| Exercise details |
Write out the lines below exactly, beginning at the one with "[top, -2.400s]" and stopping after the one with "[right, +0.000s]"; the pictures are not copied.

| Data entries |

──────

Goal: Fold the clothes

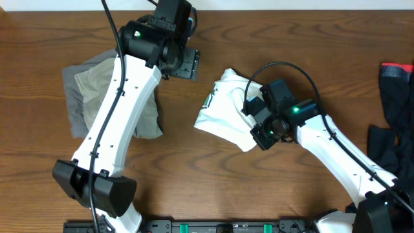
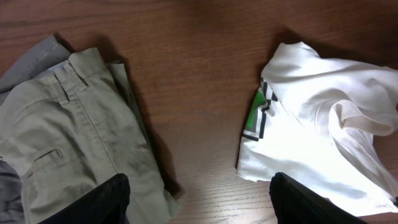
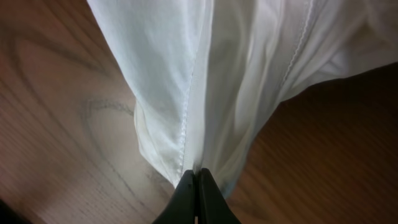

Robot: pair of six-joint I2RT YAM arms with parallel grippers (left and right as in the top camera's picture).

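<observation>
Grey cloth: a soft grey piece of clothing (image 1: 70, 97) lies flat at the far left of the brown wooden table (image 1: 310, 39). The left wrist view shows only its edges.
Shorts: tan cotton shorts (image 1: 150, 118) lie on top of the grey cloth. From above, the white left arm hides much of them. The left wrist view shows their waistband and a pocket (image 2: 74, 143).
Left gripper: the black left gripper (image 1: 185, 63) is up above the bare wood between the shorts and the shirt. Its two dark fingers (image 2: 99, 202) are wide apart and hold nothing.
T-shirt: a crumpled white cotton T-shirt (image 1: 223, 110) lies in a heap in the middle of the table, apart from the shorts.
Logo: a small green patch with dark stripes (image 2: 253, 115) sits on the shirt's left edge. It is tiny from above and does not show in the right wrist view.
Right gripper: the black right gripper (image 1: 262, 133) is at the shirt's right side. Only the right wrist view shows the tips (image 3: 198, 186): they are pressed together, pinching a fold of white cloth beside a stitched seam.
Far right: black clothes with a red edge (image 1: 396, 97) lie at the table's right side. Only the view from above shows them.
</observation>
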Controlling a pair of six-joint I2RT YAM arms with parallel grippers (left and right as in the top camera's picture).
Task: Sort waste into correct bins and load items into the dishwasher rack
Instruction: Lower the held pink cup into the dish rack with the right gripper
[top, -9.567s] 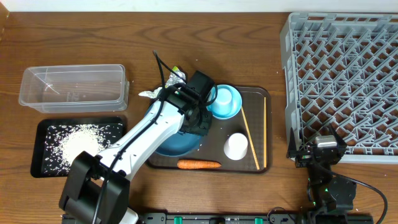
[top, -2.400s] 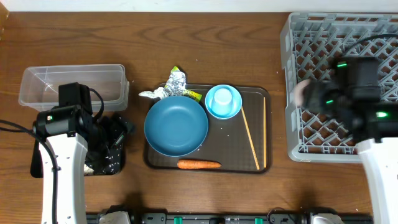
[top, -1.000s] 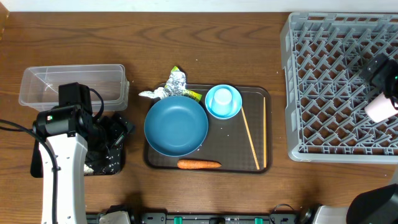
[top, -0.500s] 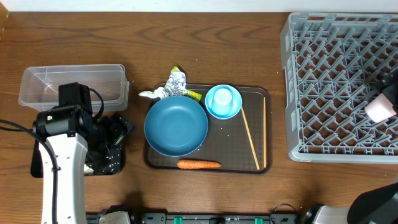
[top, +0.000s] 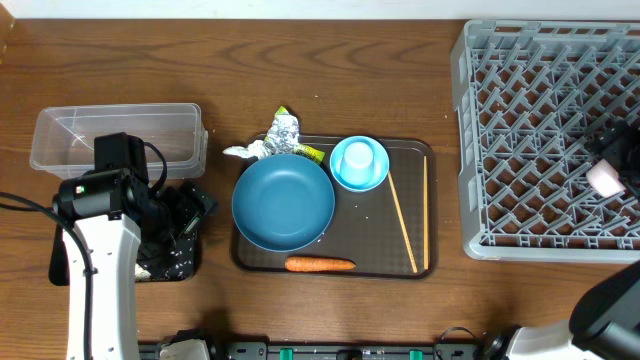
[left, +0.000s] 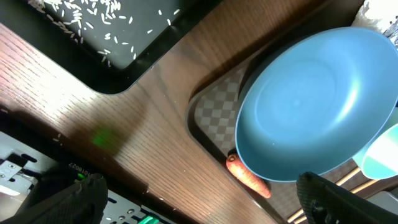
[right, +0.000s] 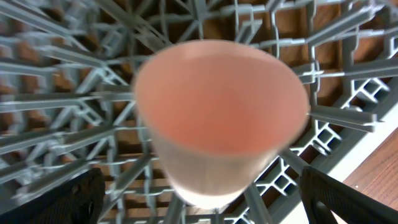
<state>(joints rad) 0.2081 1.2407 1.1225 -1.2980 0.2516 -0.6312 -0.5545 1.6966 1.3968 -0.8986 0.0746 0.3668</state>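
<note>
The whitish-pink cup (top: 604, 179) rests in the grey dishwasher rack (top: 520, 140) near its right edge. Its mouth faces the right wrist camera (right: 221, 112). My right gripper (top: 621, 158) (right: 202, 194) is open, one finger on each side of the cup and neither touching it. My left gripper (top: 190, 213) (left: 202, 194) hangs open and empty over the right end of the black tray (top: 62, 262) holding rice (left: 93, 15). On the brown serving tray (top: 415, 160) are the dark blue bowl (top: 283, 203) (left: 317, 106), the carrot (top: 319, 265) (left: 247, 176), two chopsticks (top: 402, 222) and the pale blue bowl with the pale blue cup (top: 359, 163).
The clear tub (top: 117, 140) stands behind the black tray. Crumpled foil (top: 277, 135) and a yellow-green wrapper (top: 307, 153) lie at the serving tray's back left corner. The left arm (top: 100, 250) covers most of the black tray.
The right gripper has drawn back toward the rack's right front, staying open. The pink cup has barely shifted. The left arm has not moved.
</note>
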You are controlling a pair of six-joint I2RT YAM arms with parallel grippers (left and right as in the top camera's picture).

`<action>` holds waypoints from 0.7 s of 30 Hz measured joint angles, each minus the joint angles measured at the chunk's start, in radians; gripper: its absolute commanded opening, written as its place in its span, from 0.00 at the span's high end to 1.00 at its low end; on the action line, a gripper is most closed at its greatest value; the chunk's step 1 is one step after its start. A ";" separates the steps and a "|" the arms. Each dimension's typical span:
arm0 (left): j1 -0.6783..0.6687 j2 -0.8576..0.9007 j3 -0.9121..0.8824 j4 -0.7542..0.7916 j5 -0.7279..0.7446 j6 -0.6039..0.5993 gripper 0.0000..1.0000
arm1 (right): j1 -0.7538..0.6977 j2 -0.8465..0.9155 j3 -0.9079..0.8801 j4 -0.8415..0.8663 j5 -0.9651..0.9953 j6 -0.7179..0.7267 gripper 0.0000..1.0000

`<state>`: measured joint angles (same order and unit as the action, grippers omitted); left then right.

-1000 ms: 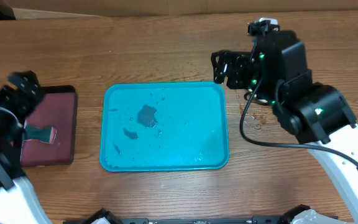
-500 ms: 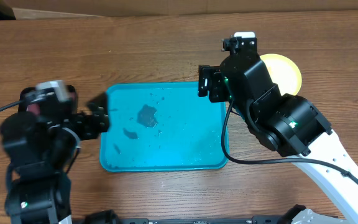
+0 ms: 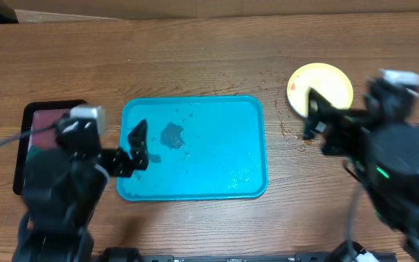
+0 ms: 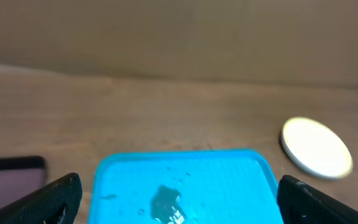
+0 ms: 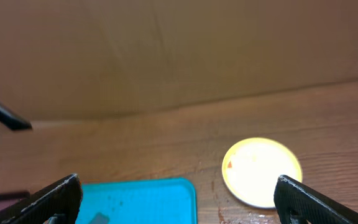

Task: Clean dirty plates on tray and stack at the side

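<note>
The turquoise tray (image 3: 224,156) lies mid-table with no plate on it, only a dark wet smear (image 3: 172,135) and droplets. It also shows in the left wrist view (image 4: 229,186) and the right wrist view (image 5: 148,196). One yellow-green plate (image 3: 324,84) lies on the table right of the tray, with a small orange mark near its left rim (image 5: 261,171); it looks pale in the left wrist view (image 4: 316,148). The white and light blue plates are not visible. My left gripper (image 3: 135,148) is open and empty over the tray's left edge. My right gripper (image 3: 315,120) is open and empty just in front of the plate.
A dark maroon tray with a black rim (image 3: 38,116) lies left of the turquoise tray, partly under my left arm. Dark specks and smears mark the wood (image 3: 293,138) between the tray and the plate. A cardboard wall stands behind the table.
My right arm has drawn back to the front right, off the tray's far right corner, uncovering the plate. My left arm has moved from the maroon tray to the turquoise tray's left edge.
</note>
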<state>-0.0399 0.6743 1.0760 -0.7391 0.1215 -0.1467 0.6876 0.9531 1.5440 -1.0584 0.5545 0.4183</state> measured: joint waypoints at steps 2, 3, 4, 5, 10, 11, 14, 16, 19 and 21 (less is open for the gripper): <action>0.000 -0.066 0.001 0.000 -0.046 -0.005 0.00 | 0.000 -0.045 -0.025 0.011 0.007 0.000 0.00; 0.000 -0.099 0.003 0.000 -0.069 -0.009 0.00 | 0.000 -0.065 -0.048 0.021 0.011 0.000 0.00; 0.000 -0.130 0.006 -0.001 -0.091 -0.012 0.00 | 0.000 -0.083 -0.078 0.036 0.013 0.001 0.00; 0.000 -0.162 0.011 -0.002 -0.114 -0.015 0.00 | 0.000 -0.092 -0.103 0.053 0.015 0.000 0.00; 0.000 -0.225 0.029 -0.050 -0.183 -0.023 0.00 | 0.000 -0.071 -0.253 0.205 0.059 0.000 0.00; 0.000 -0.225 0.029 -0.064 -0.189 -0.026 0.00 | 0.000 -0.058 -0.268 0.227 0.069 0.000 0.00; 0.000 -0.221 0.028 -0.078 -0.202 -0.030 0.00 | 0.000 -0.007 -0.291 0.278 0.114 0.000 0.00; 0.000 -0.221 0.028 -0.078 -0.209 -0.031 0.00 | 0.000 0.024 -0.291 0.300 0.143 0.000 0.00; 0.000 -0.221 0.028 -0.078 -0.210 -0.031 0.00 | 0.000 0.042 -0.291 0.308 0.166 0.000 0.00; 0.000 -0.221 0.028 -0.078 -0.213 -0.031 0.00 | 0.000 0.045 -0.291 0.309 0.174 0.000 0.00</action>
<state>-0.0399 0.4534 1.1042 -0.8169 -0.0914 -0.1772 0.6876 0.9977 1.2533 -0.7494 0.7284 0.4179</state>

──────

| Task result |
[top, -2.400s] 
[top, -1.000s] 
[top, -0.500s] 
[top, +0.000s] 
[left, +0.000s] 
[right, +0.000s] 

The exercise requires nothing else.